À New York, dans le quartier de Little Italy, Léon (Jean Reno) est un tueur à gages solitaire et méticuleux, analphabète, vivant en marge du monde. Sa vie bascule le jour où Mathilda (Natalie Portman), douze ans, frappe à sa porte après que toute sa famille a été massacrée par Stansfield (Gary Oldman), un agent de la DEA corrompu et imprévisible. Léon l'accueille à contrecœur, et un étrange pacte se noue : il lui apprend à tuer, elle lui apprend à lire.

Luc Besson signe avec "Léon" (1994) sans doute son film le plus aboutie. Tourné entièrement à New York, le film mêle tension urbaine et douceur mélancolique avec une maîtrise de la caméra déjà très sûre. Luc Besson s'inspire ouvertement du Samouraï de Melville avec Alain Delon pour construire le personnage de Léon — taiseux, ritualisé, insaisissable — tout en injectant une dimension affective inattendue qui transcende le genre.
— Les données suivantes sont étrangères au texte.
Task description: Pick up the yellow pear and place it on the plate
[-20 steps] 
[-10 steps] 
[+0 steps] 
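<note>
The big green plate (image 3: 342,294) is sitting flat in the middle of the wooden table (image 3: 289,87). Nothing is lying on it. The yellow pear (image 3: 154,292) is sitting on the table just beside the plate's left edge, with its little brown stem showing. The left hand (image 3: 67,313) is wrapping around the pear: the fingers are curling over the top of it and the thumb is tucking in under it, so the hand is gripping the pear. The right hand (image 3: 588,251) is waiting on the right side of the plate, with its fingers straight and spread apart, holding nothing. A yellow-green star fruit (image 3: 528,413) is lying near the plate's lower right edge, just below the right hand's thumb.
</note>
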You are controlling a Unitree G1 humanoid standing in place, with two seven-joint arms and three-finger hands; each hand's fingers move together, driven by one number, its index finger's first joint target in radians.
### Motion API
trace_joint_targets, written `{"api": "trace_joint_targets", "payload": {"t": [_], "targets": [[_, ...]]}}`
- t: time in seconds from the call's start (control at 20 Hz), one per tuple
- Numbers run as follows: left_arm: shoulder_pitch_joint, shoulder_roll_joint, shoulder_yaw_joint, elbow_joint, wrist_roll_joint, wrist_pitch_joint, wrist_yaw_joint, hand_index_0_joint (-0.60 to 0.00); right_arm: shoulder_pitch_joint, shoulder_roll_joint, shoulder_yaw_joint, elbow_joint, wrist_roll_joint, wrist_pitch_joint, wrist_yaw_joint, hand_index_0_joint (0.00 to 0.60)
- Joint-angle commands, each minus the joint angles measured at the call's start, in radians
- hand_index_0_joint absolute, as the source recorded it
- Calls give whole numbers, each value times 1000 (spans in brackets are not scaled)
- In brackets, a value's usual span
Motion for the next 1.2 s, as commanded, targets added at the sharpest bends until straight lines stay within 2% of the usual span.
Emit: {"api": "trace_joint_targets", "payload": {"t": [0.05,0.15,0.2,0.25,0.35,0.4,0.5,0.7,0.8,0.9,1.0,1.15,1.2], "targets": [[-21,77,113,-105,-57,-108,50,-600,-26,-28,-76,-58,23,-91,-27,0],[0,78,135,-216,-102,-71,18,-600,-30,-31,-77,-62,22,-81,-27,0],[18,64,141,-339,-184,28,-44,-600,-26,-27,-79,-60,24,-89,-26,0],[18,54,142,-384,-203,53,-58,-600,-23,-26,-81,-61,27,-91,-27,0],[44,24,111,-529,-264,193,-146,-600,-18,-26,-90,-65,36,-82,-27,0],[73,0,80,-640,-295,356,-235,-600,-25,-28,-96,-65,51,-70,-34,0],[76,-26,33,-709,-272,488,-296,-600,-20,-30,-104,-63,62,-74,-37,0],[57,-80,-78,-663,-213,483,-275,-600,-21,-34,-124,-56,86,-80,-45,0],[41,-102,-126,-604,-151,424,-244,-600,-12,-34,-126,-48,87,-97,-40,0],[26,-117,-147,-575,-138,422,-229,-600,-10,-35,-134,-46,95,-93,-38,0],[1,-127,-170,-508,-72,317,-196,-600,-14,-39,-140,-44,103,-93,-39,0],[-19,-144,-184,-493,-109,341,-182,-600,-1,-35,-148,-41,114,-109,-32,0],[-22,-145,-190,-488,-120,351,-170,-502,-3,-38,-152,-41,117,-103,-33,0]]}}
La photographie de Thierry Arbogast, nommée aux Césars, donne au film une lumière contrastée, entre néon froid et chaleur intime, qui renforce le malaise et l'attachement simultanément.

Jean Reno est Léon. Jean Reno est le film. Il incarne Léon avec une économie de jeu saisissante : peu de mots, beaucoup de corps, un regard qui dit tout. Sa performance lui vaut le César du meilleur acteur. À ses côtés, la toute jeune Natalie Portman — c'est son premier rôle au cinéma — marque déjà par sa maturité et sa présence électrique. Gary Oldman, en agent des stups psychopathe et baroque, joue un méchant d'anthologie, imprévisible et jouissif dans ses excès. Ces trois performances forment un triangle dramatique d'une belle intensité.
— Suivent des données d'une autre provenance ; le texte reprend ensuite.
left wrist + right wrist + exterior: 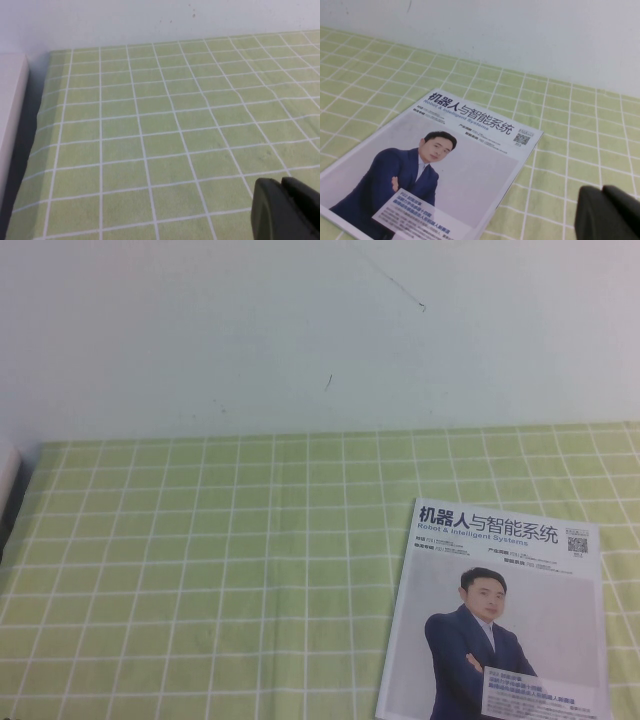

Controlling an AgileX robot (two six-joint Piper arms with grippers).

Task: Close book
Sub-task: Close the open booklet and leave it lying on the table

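The book (495,625) lies closed, front cover up with a suited man on it, on the green checked cloth (200,540) at the near right. The right gripper (610,215) hangs above the cloth near the book. The left gripper (287,210) hangs over the cloth's left part. Whether either is spread or pressed together cannot be told.

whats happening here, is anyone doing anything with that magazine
Nothing is touching it right now. The magazine lies closed, cover up, on the green checked cloth at the robot's near right. The right gripper hovers near it without contact; the left gripper hangs over bare cloth. Neither arm shows in the high view.
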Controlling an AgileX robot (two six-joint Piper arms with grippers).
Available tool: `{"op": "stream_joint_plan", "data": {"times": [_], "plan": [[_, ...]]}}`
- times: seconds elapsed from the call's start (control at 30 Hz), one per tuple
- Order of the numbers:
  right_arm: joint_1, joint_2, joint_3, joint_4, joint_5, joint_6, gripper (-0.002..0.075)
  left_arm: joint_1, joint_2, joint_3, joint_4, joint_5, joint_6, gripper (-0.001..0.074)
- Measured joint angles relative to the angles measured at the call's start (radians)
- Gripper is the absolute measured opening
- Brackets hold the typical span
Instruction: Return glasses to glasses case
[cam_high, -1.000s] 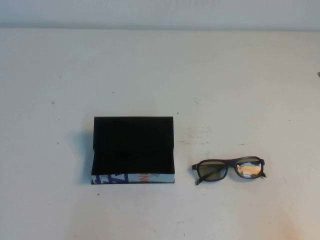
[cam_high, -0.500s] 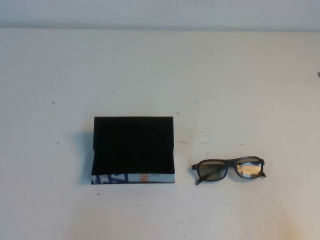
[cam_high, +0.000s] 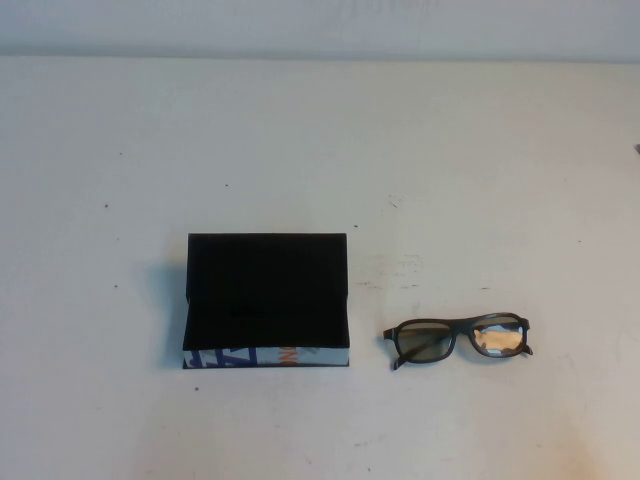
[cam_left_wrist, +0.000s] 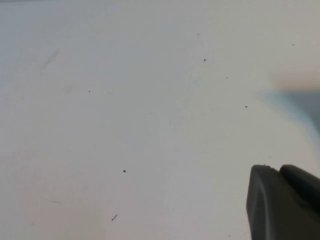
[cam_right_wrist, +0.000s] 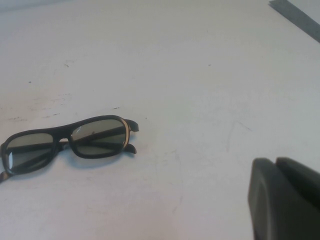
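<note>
The glasses case is a black box with its lid up and a blue, white and orange front strip, standing left of the table's middle. The glasses lie folded on the table to its right; the right wrist view also shows the glasses, lenses up. Neither arm shows in the high view. My right gripper hovers over bare table apart from the glasses, its fingers pressed together and empty. My left gripper is over bare table too, fingers together, nothing held.
The white table top carries small dark specks and scuffs. A grey strip runs along one corner of the right wrist view. The wall edge lies at the back.
</note>
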Motion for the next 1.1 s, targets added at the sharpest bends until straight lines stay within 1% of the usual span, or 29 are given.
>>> {"op": "stream_joint_plan", "data": {"times": [0.1,0.17,0.27,0.43,0.53,0.63,0.7,0.77,0.83,0.93,1.0,1.1], "plan": [[0.0,0.0,0.0,0.011,-0.002,0.0,-0.0013,0.0,0.0,0.0,0.0,0.0,0.0,-0.0001],[0.0,-0.002,0.0,0.05,-0.016,0.0,-0.0013,0.0,0.0,0.0,0.0,0.0,0.0,-0.0001],[0.0,-0.002,0.0,0.183,-0.076,0.0,-0.0013,0.0,0.0,0.0,0.0,0.0,0.0,-0.0001],[0.0,-0.002,0.0,0.508,-0.234,0.0,-0.0013,0.0,0.0,0.0,0.0,0.0,0.0,-0.0001],[0.0,-0.002,0.0,0.6,-0.304,-0.009,-0.0013,0.0,0.0,0.0,0.0,0.0,0.0,-0.0001],[0.0,-0.002,0.0,0.718,-0.309,-0.012,-0.0013,0.0,0.0,0.0,0.0,0.0,0.0,-0.0001],[0.0,-0.002,-0.007,0.773,-0.259,-0.016,-0.0013,0.0,0.0,0.0,0.0,0.0,0.0,-0.0001],[0.0,0.006,-0.043,0.782,-0.178,-0.019,-0.0013,0.0,0.0,0.0,0.0,0.0,0.0,-0.0001],[0.0,0.056,-0.12,0.761,-0.065,-0.021,-0.0013,0.0,0.0,0.0,0.0,0.0,0.0,-0.0001],[0.0,0.205,-0.258,0.681,0.15,-0.063,-0.0013,0.0,0.0,0.0,0.0,0.0,0.0,-0.0001],[0.0,0.324,-0.363,0.646,0.307,-0.133,-0.0013,0.0,0.0,0.0,0.0,0.0,-0.002,-0.0001],[0.0,0.483,-0.494,0.607,0.473,-0.253,-0.0013,0.0,0.0,0.0,0.0,0.0,-0.002,-0.0001]]}}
L'ambiance de "Léon" est celle d'une fable urbaine cruelle et tendre à la fois. Besson joue sur les contrastes — la violence des missions de Léon contre la candeur désarmante de Mathilda — pour créer une tension permanente. La musique d'Éric Serra, également récompensée aux Césars, enveloppe le tout d'une mélancolie qui transforme le film en quelque chose qui ressemble presque à un conte.

"Léon" a bien évidemment remporté de nombreuses récompenses dont le César du meilleur réalisateur pour Besson, et s'est imposé comme un phénomène mondial, particulièrement adulé au Japon et en Corée. Trente ans après sa sortie, le film reste encore et toujours une référence du cinéma d'action à la française. "Léon" est régulièrement cité parmi les meilleurs films des années 90. Un classique instantané et brutal, dont l'écho ne s'éteint pas.